- _ASSIGNMENT_:
The copy you return must begin at the line containing "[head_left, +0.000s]" and end at the final line of the listing below, with every picture left out.

- _MATERIAL PROVIDED_:

——————————

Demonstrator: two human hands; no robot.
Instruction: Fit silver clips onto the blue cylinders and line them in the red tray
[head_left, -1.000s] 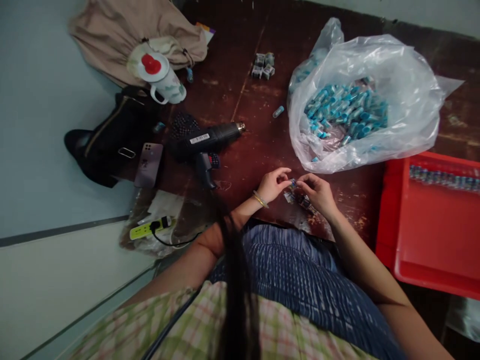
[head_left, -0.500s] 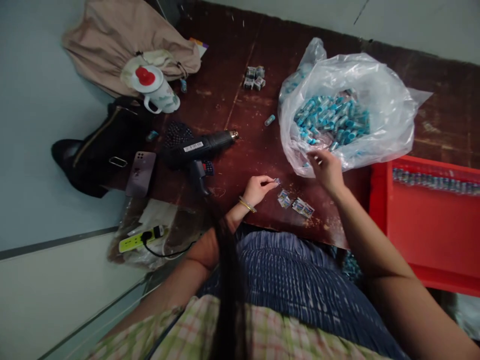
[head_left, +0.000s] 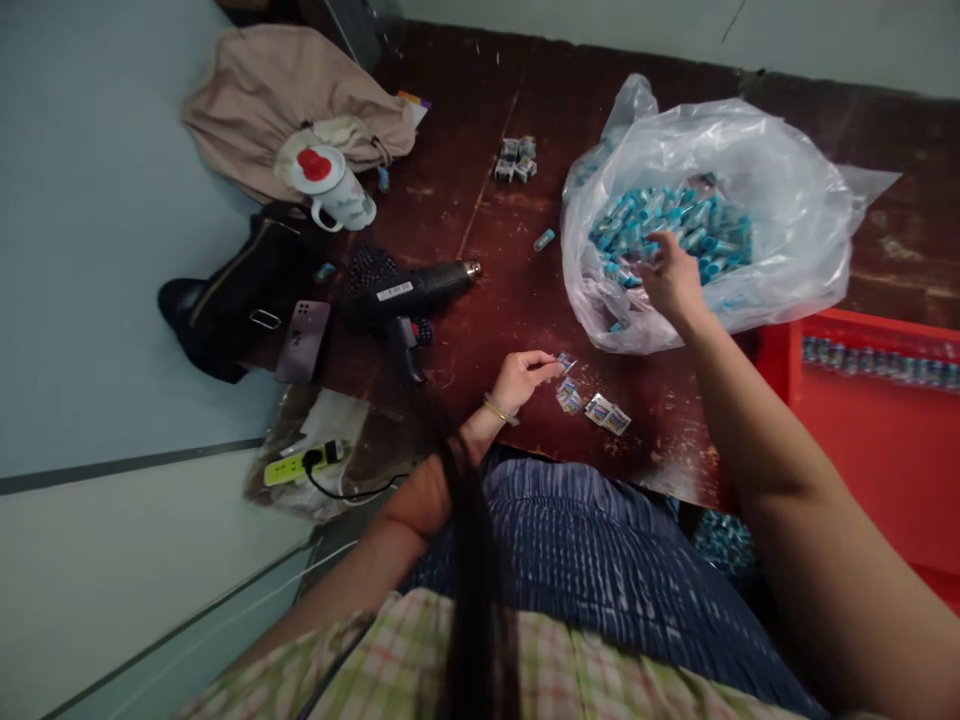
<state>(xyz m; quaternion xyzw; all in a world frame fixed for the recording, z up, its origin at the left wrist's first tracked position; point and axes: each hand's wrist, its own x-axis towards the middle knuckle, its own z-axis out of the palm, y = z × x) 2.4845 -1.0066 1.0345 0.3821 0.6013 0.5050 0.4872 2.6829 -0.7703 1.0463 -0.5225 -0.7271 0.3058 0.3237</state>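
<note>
My left hand (head_left: 519,384) is closed in a pinch on a small printed label (head_left: 565,362) just above the table. Right below it lies a little pile of similar labels (head_left: 568,396), and more labels (head_left: 608,414) lie to its right. My right hand (head_left: 672,278) reaches over the near rim of a clear plastic bag (head_left: 802,215), its fingers apart above the heap of small blue-capped vials (head_left: 694,225) inside. Nothing shows between those fingers, though the fingertips partly blend with the vials.
A black heat gun (head_left: 412,295) lies left of my hands. Beyond it are a lidded mug (head_left: 349,200), a phone (head_left: 303,342) and a black bag (head_left: 232,290). A red tray (head_left: 870,440) with a row of vials stands at right. One loose vial (head_left: 544,240) and several stacked bundles (head_left: 516,160) sit farther back.
My right hand has moved from the bag's near edge forward and right, over the vials. My left hand keeps its pinch in nearly the same place. The view has shifted slightly.
</note>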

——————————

- _ANSWER SPACE_:
[head_left, +0.000s] 
<state>(xyz m; quaternion xyzw; all in a world frame fixed for the recording, z up, its origin at the left wrist's first tracked position; point and axes: each hand's wrist, its own x-axis towards the middle knuckle, its own z-axis out of the palm, y = z × x) 2.4845 -1.0066 1.0345 0.3821 0.6013 0.5050 0.4872 2.6829 -0.7703 1.0463 -0.5225 -0.7271 0.3058 0.3237</state>
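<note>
My left hand (head_left: 519,384) is closed in a pinch on a small printed label (head_left: 565,362) just above the table. Right below it lies a little pile of similar labels (head_left: 568,396), and more labels (head_left: 608,414) lie to its right. My right hand (head_left: 672,278) reaches over the near rim of a clear plastic bag (head_left: 802,215), its fingers apart above the heap of small blue-capped vials (head_left: 694,225) inside. Nothing shows between those fingers, though the fingertips partly blend with the vials.
A black heat gun (head_left: 412,295) lies left of my hands. Beyond it are a lidded mug (head_left: 349,200), a phone (head_left: 303,342) and a black bag (head_left: 232,290). A red tray (head_left: 870,440) with a row of vials stands at right. One loose vial (head_left: 544,240) and several stacked bundles (head_left: 516,160) sit farther back.
My right hand has moved from the bag's near edge forward and right, over the vials. My left hand keeps its pinch in nearly the same place. The view has shifted slightly.
</note>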

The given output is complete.